Exercise description:
Taking each line of the material in turn, count those with the string "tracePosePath" and answer with the count alone.

______________________________

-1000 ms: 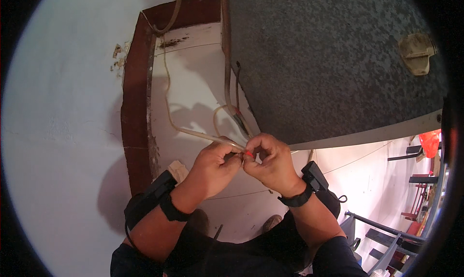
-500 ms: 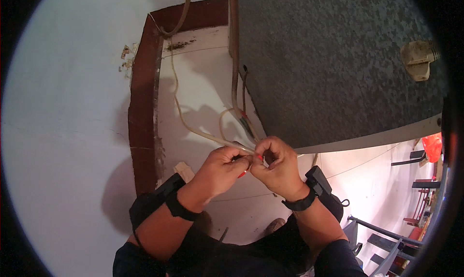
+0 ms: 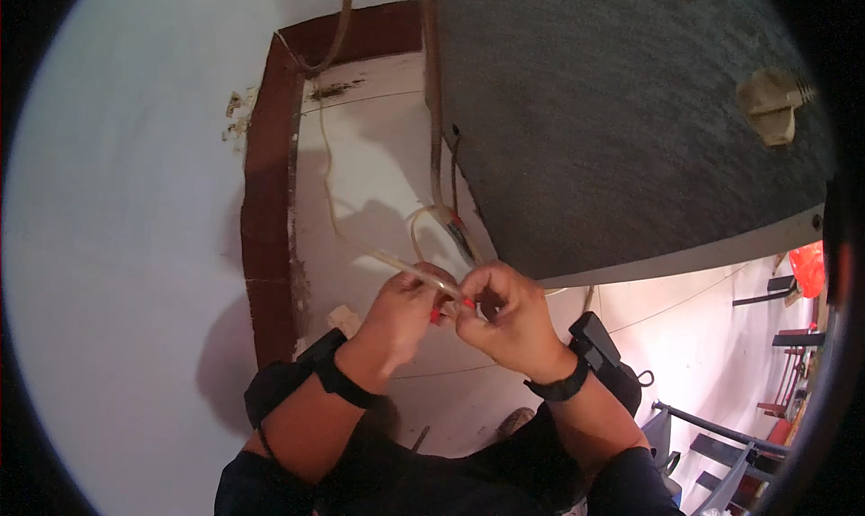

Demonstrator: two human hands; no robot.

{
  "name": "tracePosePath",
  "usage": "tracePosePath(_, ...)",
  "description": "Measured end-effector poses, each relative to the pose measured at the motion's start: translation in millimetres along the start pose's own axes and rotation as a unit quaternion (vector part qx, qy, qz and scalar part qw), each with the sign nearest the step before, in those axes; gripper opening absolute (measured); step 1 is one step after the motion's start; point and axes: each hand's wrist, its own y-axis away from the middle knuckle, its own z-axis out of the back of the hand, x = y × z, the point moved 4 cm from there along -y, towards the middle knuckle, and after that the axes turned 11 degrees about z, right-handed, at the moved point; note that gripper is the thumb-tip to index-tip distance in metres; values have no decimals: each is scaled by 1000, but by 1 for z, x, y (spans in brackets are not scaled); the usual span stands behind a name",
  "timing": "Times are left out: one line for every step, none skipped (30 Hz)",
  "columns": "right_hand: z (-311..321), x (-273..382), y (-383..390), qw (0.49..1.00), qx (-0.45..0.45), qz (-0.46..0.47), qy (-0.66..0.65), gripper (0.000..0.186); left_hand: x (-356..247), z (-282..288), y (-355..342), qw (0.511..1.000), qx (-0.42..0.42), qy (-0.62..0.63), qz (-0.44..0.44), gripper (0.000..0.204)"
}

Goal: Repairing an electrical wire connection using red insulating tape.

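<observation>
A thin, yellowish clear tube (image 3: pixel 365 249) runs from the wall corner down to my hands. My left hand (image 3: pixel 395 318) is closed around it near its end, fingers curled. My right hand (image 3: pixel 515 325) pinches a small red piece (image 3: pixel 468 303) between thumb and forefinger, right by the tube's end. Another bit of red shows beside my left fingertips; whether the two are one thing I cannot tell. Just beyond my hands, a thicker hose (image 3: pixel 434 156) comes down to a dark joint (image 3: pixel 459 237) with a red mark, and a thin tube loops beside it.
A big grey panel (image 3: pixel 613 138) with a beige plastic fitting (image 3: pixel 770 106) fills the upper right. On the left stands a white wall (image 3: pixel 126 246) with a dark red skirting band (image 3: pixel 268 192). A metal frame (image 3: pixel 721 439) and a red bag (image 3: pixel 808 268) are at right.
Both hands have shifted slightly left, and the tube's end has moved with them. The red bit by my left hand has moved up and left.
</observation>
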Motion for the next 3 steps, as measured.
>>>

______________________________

Task response:
2